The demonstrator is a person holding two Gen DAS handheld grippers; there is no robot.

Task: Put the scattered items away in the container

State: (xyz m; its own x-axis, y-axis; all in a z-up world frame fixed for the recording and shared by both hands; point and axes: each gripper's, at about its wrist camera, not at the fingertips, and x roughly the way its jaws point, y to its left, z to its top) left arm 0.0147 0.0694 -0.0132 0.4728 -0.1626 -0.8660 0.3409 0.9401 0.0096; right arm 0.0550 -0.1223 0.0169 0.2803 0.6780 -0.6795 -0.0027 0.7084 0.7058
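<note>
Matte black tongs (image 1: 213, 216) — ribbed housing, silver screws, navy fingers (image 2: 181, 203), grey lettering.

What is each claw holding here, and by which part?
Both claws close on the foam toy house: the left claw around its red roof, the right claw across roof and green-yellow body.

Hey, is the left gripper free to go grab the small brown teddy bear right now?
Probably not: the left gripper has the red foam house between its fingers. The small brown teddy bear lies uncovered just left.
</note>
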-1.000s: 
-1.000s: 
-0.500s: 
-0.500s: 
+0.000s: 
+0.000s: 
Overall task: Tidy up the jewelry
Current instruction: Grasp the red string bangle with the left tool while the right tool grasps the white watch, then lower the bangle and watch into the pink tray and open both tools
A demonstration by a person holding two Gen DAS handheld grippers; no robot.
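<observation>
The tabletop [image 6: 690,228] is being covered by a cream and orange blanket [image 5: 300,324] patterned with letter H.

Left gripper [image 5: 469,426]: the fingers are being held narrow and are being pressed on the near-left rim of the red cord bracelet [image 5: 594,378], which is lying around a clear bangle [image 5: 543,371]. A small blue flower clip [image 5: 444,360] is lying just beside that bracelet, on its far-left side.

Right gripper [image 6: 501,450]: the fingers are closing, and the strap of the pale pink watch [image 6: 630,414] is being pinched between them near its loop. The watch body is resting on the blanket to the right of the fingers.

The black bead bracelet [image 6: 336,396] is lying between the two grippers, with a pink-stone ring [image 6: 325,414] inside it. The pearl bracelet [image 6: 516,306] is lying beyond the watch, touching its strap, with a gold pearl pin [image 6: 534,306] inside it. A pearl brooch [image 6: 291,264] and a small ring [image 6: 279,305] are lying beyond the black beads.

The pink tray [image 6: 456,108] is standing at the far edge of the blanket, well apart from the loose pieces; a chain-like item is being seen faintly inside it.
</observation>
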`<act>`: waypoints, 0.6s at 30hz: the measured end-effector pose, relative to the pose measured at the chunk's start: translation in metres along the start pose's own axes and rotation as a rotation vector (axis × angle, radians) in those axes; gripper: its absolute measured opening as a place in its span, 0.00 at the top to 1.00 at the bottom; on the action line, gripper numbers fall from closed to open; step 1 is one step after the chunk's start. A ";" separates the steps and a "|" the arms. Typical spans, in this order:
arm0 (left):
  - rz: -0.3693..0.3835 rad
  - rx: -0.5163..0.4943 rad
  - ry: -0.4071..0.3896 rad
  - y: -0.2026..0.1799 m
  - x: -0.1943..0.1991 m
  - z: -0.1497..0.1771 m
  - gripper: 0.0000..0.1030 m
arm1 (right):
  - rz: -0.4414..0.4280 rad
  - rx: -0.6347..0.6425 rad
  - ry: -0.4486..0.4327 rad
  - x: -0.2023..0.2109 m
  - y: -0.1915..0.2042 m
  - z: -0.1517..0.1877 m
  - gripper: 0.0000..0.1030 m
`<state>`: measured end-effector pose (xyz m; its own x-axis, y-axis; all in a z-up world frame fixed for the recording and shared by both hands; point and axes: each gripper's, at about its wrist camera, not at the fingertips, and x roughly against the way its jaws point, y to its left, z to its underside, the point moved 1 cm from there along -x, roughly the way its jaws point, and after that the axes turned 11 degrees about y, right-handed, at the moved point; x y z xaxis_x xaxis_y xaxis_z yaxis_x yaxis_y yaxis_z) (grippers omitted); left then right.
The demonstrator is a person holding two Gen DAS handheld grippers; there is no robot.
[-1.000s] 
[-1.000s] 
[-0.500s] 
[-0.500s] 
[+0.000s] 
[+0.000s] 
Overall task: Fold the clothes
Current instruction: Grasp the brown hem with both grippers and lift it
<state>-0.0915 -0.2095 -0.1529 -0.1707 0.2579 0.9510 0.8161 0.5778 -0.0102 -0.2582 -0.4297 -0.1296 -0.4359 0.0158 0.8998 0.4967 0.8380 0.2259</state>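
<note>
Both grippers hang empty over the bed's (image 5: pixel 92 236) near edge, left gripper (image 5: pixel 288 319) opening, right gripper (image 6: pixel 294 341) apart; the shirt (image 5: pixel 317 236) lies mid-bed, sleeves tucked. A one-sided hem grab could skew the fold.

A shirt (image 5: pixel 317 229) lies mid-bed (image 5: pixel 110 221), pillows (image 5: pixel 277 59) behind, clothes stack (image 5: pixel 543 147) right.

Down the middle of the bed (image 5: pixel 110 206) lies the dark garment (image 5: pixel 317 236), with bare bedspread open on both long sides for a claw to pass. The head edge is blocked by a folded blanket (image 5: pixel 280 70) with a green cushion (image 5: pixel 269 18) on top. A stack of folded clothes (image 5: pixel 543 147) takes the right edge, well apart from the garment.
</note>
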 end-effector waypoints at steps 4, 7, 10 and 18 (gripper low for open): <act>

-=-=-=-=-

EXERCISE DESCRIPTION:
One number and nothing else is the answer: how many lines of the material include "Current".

TASK RESULT:
2